The Mountain Minor is a 2019 American drama film written, directed and co-produced by Dale Farmer, produced by Susan Pepper, and starring Dan Gellert, Elizabeth LaPrelle, Ma Crow, Asa Nelson, Hazel Pasley, Jonathan Bradshaw, Warren Waldron, Amy Cogan Clay, Judy Waldron, Trevor McKenzie and Mike Oberst. The film is noted for its on-screen performances of old-time music commonly associated with Appalachia.

Plot
During the Great Depression, Vestal Abner, his wife Oza and their young son Charlie reluctantly move from their impoverished farm in Eastern Kentucky to Ohio, where Vestal has found a job. As Charlie grows up and eventually marries his childhood friend, Ruthie, he yearns to return to his boyhood home in the mountains, never losing his passion for the traditional mountain music of his ancestors.

Cast 
 Dan Gellert as Charlie Abner
 Ma Crow as Ruth Abner
 Asa Nelson as Young Charlie
 Hazel Pasley as Young Ruth
 Elizabeth LaPrelle as Oza Abner
 Jonathan Bradshaw as Vestal Abner
 Warren Waldron as Tom Abner
 Amy Cogan Clay as Dellie Abner
 Judy Waldron as Granny Whit
 Chuck Blackburn as Dan
 Mike Oberst as Willie Abner
 Trevor McKenzie as Ves Abner
 Susan Pepper as Sandra Abner
 Tracy Jarrell as Kim Abner
 Aaron Wolfe as Jimmie Abner
 Alison Moretz as Julie Abner
 Lucas Pasley as Hershel Abner
 Betty Wolfe as Hershel's Wife
 Wyatt Wolfe as Hershel's Grandson
 Naomi Jarrell as Willie Abner (baby)
 Rhoda Bradshaw as Sarah Abner
 Hubbard Bradshaw as Charlie Abner (toddler)
 James Moretz as Sandra Abner's Husband
 Josie Moretz as Sandra Abner's Daughter
 The Tillers (Mike Oberst, Sean Geal, Aaron Geal, Joe Macheret) as The Willie Abner Band 
 Walton Conway as Man On Road
 Carolina Conway as Woman On Road
 Ed Pilkington as Elder Alton Radcliff
 Wade Wilmoth as Funeral Minister
 Gary Sampson as Ron
 Jean Pence as Jean
 Nick Schraub as Mark
 Cecil Gurganus as Square Dance Fiddler
 Dakota Phillips as Southgate House Audience 
 Maria Carrelli as Southgate House Audience 
Brenton McMusiclover as Southgate House Audience
Hannah Peacock as Southgate House Audience
Zane Thompson  as Southgate House Audience

Background
Writer-director Dale Farmer made The Mountain Minor as a tribute to Appalachian culture and music, with the intention of portraying the characters realistically, not in the stereotypical manner in which mountain people are often depicted in film and television. Farmer, an old-time musician himself, loosely based the movie on the story of his grandparents, who migrated as children to Ohio from Jackson County, Kentucky during the 1930s. The title of the film refers to a banjo tuning often used in old-time music.

Production
The Mountain Minor was a collaboration of Alt452 Productions, WonderlandWoods.tv and From the Heart Productions. The film spans several decades as it follows the characters Charlie Abner and Ruth Whit from childhood into adulthood, marriage and retirement. Though many scenes are set in Kentucky, they were filmed primarily at the historic Willet Ponds Farm in Todd, North Carolina for logistical and budget reasons. Other scenes were filmed in Newport, Kentucky; Oxford, Ohio; and Eaton, Ohio. Because of the film's emphasis on old-time music and Farmer's desire for authenticity, he decided to cast most of the main roles with experienced musicians, including Smithsonian Folkways recording artist Elizabeth LaPrelle (of the duo Anna & Elizabeth), Dan Gellert, Ma Crow and Mike Oberst of the band The Tillers. As Farmer told Bluegrass Today, “I figured that if I took professional musicians who are used to performing, that musicians would make better actors than actors make musicians.”

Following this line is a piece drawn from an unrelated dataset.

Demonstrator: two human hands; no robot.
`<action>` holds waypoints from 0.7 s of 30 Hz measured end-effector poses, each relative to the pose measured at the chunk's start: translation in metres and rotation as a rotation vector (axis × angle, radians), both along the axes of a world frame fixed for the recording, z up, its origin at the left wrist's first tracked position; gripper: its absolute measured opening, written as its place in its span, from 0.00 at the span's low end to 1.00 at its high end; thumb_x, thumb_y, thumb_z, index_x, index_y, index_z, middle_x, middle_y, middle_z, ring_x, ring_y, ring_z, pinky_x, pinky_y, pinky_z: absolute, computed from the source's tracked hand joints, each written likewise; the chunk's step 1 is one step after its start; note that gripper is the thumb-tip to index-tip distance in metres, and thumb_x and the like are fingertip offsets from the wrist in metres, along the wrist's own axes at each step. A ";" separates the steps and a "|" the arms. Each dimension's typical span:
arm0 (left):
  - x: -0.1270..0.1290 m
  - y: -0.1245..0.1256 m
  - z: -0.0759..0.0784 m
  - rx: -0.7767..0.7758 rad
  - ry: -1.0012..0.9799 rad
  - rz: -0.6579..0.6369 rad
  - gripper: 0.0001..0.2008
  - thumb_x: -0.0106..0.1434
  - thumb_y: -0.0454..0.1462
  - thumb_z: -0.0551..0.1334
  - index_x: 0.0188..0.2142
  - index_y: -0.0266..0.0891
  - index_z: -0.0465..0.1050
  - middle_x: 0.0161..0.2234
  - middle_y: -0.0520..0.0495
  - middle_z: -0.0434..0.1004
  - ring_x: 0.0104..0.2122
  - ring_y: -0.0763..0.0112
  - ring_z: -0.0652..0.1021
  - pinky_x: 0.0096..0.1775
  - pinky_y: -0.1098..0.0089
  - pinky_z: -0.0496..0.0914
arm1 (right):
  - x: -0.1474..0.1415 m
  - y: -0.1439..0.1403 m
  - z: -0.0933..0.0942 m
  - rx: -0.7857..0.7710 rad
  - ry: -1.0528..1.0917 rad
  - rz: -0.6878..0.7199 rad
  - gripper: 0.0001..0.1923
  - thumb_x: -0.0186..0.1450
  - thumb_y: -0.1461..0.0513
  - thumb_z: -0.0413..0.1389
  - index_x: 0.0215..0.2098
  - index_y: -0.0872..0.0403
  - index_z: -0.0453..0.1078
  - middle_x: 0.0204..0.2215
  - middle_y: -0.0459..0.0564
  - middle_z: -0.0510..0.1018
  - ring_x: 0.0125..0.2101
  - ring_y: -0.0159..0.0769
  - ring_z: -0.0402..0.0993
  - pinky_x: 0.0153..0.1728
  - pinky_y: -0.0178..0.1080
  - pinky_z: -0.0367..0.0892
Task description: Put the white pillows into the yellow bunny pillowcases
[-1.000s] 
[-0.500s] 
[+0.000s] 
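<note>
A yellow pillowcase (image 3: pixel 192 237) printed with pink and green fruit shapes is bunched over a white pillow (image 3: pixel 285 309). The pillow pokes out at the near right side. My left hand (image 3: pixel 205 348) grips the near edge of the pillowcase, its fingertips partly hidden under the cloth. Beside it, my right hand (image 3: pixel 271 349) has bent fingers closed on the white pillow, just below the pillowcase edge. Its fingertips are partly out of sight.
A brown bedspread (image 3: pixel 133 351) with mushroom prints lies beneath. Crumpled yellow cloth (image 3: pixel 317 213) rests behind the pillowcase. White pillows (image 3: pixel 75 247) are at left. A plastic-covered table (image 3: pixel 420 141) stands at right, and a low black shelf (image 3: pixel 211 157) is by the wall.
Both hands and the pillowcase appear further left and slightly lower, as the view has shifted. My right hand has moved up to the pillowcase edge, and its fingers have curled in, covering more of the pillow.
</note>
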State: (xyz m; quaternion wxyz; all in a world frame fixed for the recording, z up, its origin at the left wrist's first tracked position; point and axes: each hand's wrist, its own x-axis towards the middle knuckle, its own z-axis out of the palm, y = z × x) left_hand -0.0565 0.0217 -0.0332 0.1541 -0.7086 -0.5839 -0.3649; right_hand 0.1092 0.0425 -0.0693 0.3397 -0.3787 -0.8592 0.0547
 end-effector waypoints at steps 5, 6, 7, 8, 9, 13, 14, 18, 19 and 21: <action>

Release and critical response
The Mountain Minor premiered at the Jukebox International Film Festival in Carson City, Nevada in 2018, where it received awards for Best of Festival and Best Picture-Runner Up. The film subsequently received awards in other festivals.

In addition to film festival awards, The Mountain Minor received positive reviews in several publications. Bill McGoun of the Asheville Citizen-Times called it "a powerful and true-to-life depiction of people doing what they needed to do to make their way in a sometimes difficult world". James Peterson for the Old-Time Central described the film as "highly entertaining, packed with beautiful scenery, and full of great tunes played masterfully by the actors themselves". Joel Wertman, president of The Heartland Network, said, "This film captures beautifully how the country music genre was born".

Following screenings at film festivals, The Mountain Minor had its commercial theatrical premiere at The Esquire Theatre in Cincinnati, Ohio on October 17 and October 20, 2019. Additional theatrical showings took place in other cities from November, 2019 until March, 2020. Subsequent theatrical showings were canceled as a result of the COVID-19 pandemic causing most movie theaters and other entertainment venues to shut down beginning in March, 2020.

With theaters closed, Alt452 Productions released The Mountain Minor on Blu-ray, DVD, Amazon and Vimeo on Demand in the spring of 2020. Several television entities also began showing, or making plans to show the film, including The Heartland Network,  Kentucky Educational Television (KET) and West Virginia Public Broadcasting.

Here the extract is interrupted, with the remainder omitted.